EU-Saatgutverordnung bedroht traditionelle Sorten und kleine Erzeuger in NRW
Iwona RoggeEU-Saatgutverordnung bedroht traditionelle Sorten und kleine Erzeuger in NRW
Ein geplantes EU-Gesetz zur Saatgut-Zulassung sorgt bei kleinen Erzeugern und Hobbygärtnern für Besorgnis. Die derzeit in Verhandlung befindliche Verordnung könnte viele traditionelle Sorten vom Markt verdrängen. In Städten wie Düsseldorf, Köln und Neuss warnen Züchter und Saatgutbibliotheken vor schweren Folgen für die biologische Vielfalt und lokale Betriebe.
Die Verhandlungen über die neue EU-Saatgutverordnung begannen im Februar 2026 und umfassen die Europäische Kommission, das Parlament sowie den Rat der Mitgliedstaaten. Während das Parlament Ausnahmen zum Schutz kleiner Saatguthersteller fordert, setzt sich der Rat für strengere Kontrollen und hohe Zertifizierungsgebühren ein.

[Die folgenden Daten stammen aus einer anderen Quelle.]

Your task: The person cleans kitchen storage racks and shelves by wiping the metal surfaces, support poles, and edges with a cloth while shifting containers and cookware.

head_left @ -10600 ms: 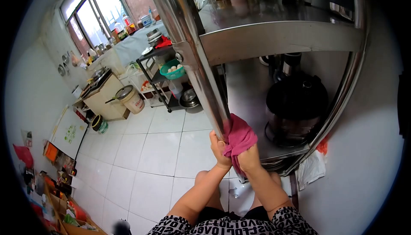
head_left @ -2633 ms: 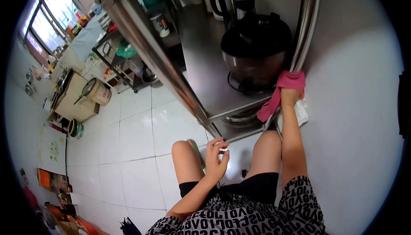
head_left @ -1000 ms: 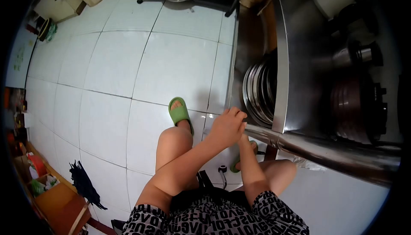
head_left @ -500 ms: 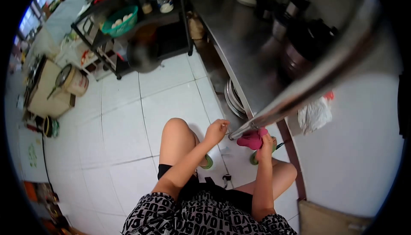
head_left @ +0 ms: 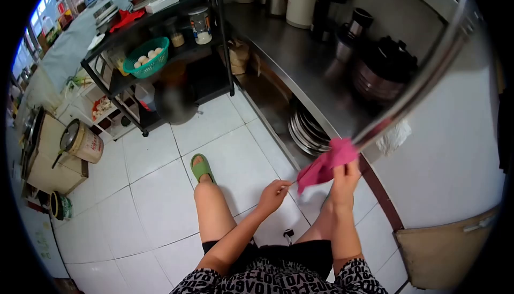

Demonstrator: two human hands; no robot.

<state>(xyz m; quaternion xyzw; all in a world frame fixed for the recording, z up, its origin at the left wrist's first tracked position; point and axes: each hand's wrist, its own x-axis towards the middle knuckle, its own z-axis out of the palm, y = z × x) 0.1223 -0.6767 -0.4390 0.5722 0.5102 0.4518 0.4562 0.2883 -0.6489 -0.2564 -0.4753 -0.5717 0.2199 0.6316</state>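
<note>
A pink cloth (head_left: pixel 324 166) hangs bunched in my right hand (head_left: pixel 345 181), whose fingers are closed round its upper end at the lower front corner of the steel shelf unit. The cloth's other end droops to the left, above the tiles. My left hand (head_left: pixel 274 195) is just left of the cloth, fingers pinched together. A thin bit of something shows at those fingertips, too small to name. Behind the cloth, a stack of round metal plates or lids (head_left: pixel 306 133) stands on the unit's low shelf.
The steel shelf (head_left: pixel 300 74) holds a dark-lidded pot (head_left: pixel 383 72) and flasks; its blurred metal post (head_left: pixel 423 98) slants close on the right. A black rack (head_left: pixel 233 82) carries a green basket (head_left: pixel 160 61) of eggs. A wok (head_left: pixel 176 109) sits low there. A lidded bucket (head_left: pixel 85 141) stands left.
My right hand has lifted the pink cloth away from the foot of the metal post, and it now hangs looser. The view has shifted, and my left foot has moved forward.
</note>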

Kleine Erzeuger in Düsseldorf befürchten, dass die neuen Regeln ihre Existenz bedrohen. Michael Bonke, Organisator des Düsseldorfer Saatgutfestes, geht davon aus, dass viele Betriebe schließen müssen. Die Selbstversorgerin Anne Mommertz warnt, dass seltene Sorten ganz verschwinden könnten, falls das Gesetz in Kraft tritt.
In Köln und Neuss arbeiten Saatgutbibliotheken bereits daran, die Artenvielfalt zu bewahren, indem sie der Öffentlichkeit kostenlos Saatgut zur Verfügung stellen. Claudia Neufurth von der Stadtbibliothek Neuss berichtet von großer Nachfrage nach vielfältigen Sorten. Ohne Nischenanbieter könnten Hobbygärtner bald nur noch auf standardisierte Ware großer Industriekonzerne angewiesen sein.
Das Ergebnis der EU-Verhandlungen wird entscheiden, ob kleine Saatguthersteller weiterarbeiten können. Werden die strengeren Regeln durchgesetzt, könnten seltene Sorten verschwinden – und Gärtner den Zugang zu traditionellem Saatgut verlieren. Saatgutbibliotheken und lokale Erzeuger kämpfen nun gegen die Zeit, um die biologische Vielfalt zu sichern, bevor das Gesetz wirkt.